Records from a data collection ▸
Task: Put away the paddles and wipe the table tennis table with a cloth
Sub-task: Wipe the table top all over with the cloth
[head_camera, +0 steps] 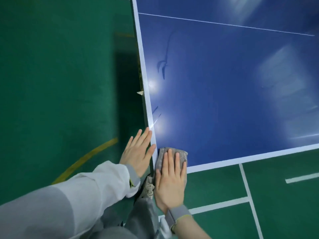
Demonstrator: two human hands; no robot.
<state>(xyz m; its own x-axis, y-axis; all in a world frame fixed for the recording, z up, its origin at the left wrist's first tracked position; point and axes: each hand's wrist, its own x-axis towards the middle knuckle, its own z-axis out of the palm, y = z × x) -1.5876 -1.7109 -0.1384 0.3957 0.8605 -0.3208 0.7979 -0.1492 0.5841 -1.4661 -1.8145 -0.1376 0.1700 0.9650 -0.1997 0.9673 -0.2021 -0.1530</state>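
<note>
- Setting: green sports floor (pixel 60 75) with white court lines (pixel 246 183) and one curved yellow line (pixel 89 157); a blue table tennis table (pixel 224 92) with a white border is filling the upper right of the view.
- Landmark for all positions: the near left corner of the table.
- Right hand (pixel 170 178) is lying flat, fingers extended and together, pressing down on a grey cloth (pixel 180 155); palm is covering most of the cloth, nothing is pinched between the fingers.
- Cloth is sitting on the blue surface right at the corner, its edge touching the white border stripe.
- Left hand (pixel 138 152) is spread open and empty, just outside the table's left edge beside the corner; fingertips are touching or overlapping the white edge stripe, exact contact unclear.
- Both wrists are showing grey cuffs; left arm is wearing a light sleeve (pixel 77 195).
- Farther up the left edge from the corner: dark smear marks (pixel 163 66) are showing on the blue surface, with bright light reflections (pixel 152 84) nearby.
- Thin white centre line (pixel 224 24) is crossing the table far from the corner.
- Paddles: none in view.
</note>
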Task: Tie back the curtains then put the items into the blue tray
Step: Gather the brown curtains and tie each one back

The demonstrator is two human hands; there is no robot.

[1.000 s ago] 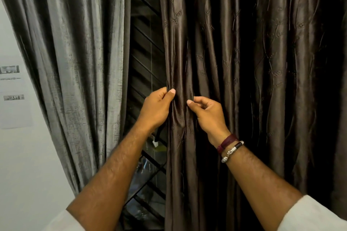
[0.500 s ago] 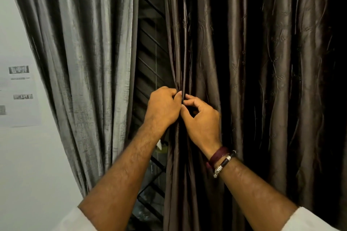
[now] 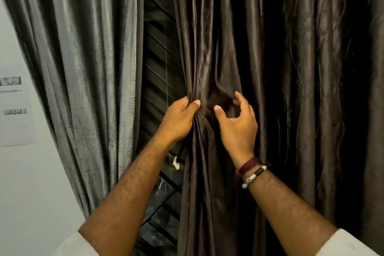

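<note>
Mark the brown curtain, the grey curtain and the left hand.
brown curtain [image 3: 209, 64], head view, upper folds.
grey curtain [image 3: 83, 52], head view, middle of panel.
left hand [image 3: 178, 119], head view, back of hand.

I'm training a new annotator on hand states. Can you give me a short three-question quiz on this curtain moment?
1. True or false: the left hand grips a bunch of the dark brown curtain.
2. The right hand is: A) clamped on the fabric, B) open with fingers spread at the fabric, C) out of view.
3. Fill in: between the brown curtain and the grey curtain a dark ____ with slanted bars shows.

Key: 1 true; 2 B; 3 gap.
</note>
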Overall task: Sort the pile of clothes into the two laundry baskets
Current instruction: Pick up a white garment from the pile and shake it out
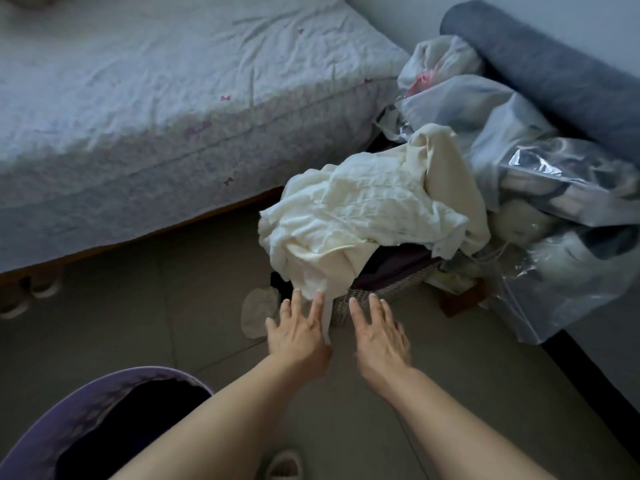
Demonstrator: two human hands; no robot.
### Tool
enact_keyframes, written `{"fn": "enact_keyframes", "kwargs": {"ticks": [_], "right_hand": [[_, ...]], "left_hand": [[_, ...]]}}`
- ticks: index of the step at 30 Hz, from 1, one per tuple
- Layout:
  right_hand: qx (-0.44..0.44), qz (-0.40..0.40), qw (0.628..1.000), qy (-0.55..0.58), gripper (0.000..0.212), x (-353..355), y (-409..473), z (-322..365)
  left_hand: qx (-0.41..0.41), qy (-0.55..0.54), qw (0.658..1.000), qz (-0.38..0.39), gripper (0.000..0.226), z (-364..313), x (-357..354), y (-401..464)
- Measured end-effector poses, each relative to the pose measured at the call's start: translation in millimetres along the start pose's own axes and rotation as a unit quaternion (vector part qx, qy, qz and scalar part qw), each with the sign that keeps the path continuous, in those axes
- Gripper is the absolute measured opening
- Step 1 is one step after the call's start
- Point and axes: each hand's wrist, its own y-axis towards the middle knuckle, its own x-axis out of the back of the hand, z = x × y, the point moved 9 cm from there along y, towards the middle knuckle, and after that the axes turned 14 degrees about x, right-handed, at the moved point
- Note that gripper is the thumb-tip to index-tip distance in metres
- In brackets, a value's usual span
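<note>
The risk, as I judged it: the cream clothes (363, 216), heaped over a woven basket (384, 289) just beyond both hands, could slide onto the floor (138, 306) if tugged by the strip dangling between them. Two baskets showed, the purple basket (104, 410) below the left hand (298, 336). Left fingers spread, touching cloth; right hand (379, 336) spread, holding nothing

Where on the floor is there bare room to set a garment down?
Bare tile lies between the bed and the left hand, above the purple basket. More lies right of the right hand. It is crowded around the cream clothes, the woven basket and the plastic bags.
</note>
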Motion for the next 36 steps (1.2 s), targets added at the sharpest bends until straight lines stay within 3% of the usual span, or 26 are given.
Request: {"fn": "enact_keyframes", "kwargs": {"ticks": [11,17,21,25,27,30,33,36], "right_hand": [[-0.022,-0.043,0.998,-0.027,0.081,66.7,88.6,-18.0],[-0.048,-0.048,0.997,-0.038,0.079,88.3,131.8,-36.3],[-0.068,-0.061,0.996,-0.005,0.075,95.6,158.1,-50.0],[-0.060,-0.032,0.997,-0.048,0.074,86.9,175.9,-52.0],[-0.070,-0.029,0.996,-0.053,0.065,82.7,178.4,-54.4],[-0.092,-0.084,0.992,-0.031,0.044,91.4,179.5,-62.2],[-0.103,-0.191,0.976,0.007,0.031,121.0,172.5,-64.9],[-0.103,-0.324,0.939,0.046,0.026,163.7,154.8,-57.7]], "left_hand": [[-0.059,-0.028,0.998,-0.013,0.088,-48.9,64.1,86.9],[-0.079,-0.047,0.992,-0.085,0.075,-65.0,101.3,140.8],[-0.110,-0.046,0.992,-0.035,0.081,-87.1,93.0,169.2],[-0.096,-0.040,0.994,-0.037,0.037,-92.3,93.5,177.6],[-0.099,-0.037,0.993,-0.058,0.026,-93.2,99.2,175.7],[-0.107,-0.097,0.982,-0.121,0.014,-90.2,119.6,169.0],[-0.131,-0.134,0.961,-0.204,0.016,-85.5,147.4,159.7],[-0.093,-0.158,0.960,-0.211,0.024,-79.3,169.0,163.2]]}}
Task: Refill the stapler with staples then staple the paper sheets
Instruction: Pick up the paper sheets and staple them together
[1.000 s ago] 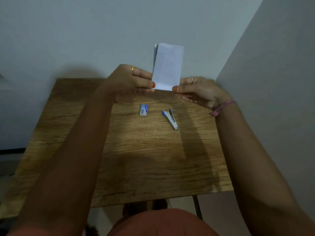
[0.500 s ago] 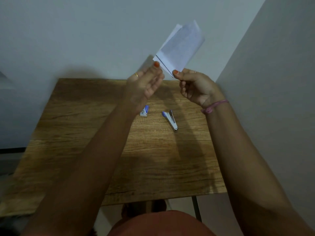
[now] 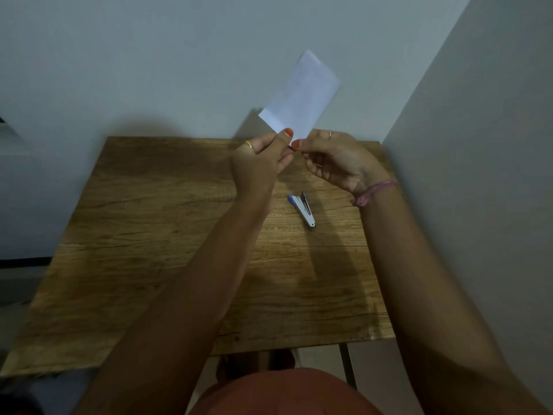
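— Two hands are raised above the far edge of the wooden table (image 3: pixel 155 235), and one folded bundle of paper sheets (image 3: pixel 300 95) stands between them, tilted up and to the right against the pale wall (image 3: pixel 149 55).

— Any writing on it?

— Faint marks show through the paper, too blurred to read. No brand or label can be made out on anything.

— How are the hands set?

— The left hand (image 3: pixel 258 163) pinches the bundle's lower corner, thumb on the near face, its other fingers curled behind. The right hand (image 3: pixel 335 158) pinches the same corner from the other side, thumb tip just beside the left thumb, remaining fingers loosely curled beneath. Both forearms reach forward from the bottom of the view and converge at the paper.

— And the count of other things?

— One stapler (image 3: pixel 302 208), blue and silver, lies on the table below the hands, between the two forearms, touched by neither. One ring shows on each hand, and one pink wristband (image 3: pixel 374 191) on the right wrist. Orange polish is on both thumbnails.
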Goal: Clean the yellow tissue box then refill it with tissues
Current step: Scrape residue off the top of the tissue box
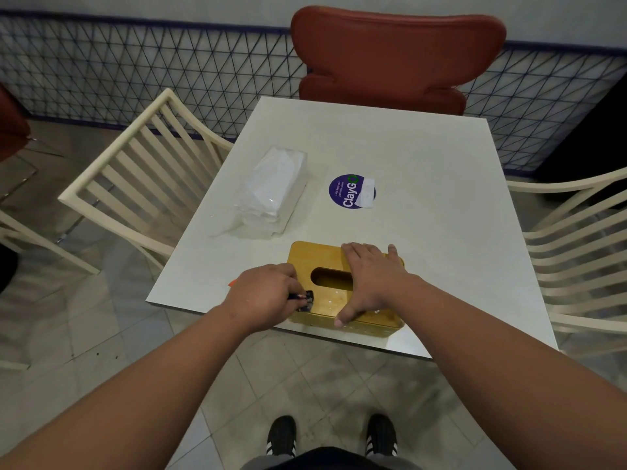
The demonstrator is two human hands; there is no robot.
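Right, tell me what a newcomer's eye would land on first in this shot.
The flat yellow wooden tissue box at the white table's near edge draws the eye: the right hand lies spread across its top, while the left hand grips a small dark object against its near-left corner. Behind it lie a clear plastic pack of white tissues and a round purple sticker, with a red chair at the far side.

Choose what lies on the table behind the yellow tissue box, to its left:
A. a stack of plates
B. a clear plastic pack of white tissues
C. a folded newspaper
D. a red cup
B: the pack of tissues lies on the white table beyond the yellow tissue box.
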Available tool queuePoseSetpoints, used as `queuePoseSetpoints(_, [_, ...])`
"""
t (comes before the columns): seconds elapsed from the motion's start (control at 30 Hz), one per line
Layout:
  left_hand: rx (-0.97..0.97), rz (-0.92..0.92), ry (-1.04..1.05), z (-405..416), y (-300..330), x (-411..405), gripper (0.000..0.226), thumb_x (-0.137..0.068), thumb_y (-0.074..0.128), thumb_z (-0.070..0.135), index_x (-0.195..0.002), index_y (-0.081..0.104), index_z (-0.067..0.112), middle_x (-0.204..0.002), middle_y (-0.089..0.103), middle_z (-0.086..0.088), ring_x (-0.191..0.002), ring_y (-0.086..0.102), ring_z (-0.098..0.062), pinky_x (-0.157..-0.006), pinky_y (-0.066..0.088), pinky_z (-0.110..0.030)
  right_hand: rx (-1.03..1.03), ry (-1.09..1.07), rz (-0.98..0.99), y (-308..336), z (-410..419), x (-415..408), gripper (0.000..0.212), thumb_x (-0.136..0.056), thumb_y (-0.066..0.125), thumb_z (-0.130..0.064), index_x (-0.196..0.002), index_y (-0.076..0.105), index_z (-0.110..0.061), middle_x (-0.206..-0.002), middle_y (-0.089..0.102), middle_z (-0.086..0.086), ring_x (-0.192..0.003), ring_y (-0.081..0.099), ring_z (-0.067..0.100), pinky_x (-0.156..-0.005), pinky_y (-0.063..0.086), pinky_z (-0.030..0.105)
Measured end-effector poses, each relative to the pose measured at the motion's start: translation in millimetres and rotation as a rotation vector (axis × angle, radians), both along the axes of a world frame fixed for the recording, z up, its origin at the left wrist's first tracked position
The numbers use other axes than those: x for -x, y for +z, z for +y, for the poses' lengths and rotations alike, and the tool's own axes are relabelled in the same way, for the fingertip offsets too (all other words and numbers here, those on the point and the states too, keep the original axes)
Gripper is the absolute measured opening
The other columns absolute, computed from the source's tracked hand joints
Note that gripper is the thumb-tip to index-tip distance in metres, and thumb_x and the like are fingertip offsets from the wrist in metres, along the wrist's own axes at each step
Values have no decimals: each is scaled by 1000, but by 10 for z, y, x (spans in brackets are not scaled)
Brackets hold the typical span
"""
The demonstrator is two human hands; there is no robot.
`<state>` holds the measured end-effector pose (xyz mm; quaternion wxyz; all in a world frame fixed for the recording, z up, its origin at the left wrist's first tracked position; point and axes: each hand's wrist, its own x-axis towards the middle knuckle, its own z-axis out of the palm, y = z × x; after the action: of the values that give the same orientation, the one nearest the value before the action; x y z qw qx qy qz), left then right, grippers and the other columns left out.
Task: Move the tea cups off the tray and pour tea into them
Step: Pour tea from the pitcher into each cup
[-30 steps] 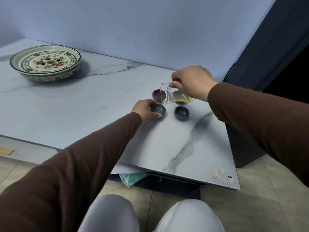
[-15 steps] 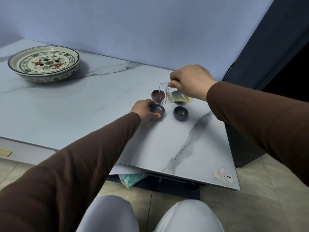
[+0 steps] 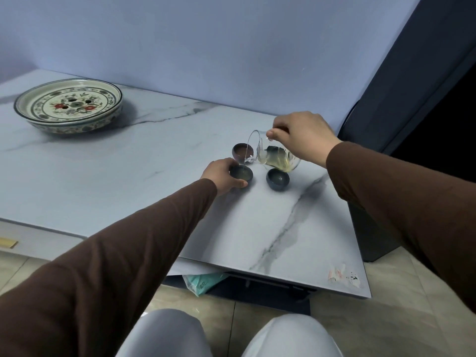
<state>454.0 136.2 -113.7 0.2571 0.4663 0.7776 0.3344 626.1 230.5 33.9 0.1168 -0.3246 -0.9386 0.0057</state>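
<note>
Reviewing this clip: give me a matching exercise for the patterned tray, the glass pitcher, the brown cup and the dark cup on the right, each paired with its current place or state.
Things:
1. patterned tray
2. glass pitcher
3. brown cup
4. right dark cup

Places or states:
A. tipped over in the right hand, pouring tea
B. stands alone on the table, nearest the right edge of the three cups
C. far left on the table, no cups on it
D. behind the cup steadied by the left hand

Pairs: 1-C, 2-A, 3-D, 4-B
</note>
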Motion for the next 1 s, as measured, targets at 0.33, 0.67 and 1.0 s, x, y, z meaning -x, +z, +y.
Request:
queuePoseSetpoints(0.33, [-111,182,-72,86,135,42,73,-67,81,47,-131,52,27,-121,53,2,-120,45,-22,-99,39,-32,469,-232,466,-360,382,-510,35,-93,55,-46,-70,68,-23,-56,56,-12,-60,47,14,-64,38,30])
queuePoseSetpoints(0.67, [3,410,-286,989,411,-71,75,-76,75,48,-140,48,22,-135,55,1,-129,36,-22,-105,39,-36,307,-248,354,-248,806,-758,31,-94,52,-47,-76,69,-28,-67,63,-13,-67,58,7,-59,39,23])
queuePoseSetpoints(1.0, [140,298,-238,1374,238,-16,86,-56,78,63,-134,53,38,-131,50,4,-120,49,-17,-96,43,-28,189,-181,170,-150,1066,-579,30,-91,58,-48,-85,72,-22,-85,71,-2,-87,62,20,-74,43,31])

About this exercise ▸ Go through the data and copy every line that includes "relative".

Solution ▸
- Measured end-effector poses, each relative to the pose measured at the call's start: translation in millimetres along the start pose's own axes and rotation as a unit quaternion (vector part qx, qy, qz and scalar part qw), each with the sign that keeps the path continuous, in those axes
Measured end-effector poses, each relative to the pose measured at the motion's start: translation in millimetres and rotation as a rotation vector (axis × angle, radians), both along the axes of a world frame fixed for the recording, z up, its origin at the left wrist's first tracked position

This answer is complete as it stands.